• **PROBLEM DESCRIPTION**: When checking the entries below, count every line with the word "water", then give only that number.

• **DATASET RECORDS**:
◆ ◆ ◆

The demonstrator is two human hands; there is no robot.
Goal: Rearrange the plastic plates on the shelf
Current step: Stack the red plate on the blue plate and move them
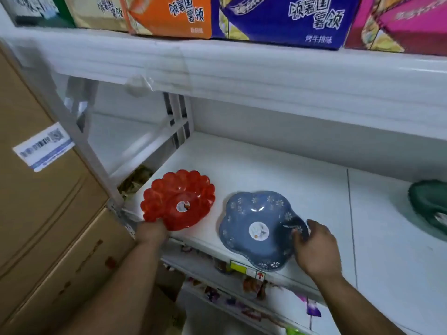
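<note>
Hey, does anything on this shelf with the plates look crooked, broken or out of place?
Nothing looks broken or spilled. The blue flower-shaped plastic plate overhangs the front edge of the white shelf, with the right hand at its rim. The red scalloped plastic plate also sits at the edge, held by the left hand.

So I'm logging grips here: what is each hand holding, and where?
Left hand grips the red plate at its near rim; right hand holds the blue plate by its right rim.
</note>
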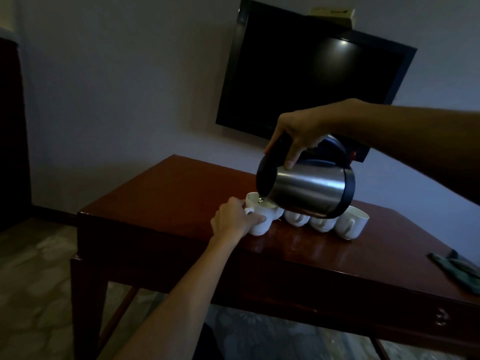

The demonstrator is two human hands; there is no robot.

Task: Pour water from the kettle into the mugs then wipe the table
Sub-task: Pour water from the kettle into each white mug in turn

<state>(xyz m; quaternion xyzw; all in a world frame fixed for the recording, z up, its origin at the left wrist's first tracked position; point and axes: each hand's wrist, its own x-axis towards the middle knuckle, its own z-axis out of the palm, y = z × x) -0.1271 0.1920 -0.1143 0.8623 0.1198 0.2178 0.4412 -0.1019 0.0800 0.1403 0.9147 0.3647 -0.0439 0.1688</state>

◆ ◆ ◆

• **ANSWER AREA**: 2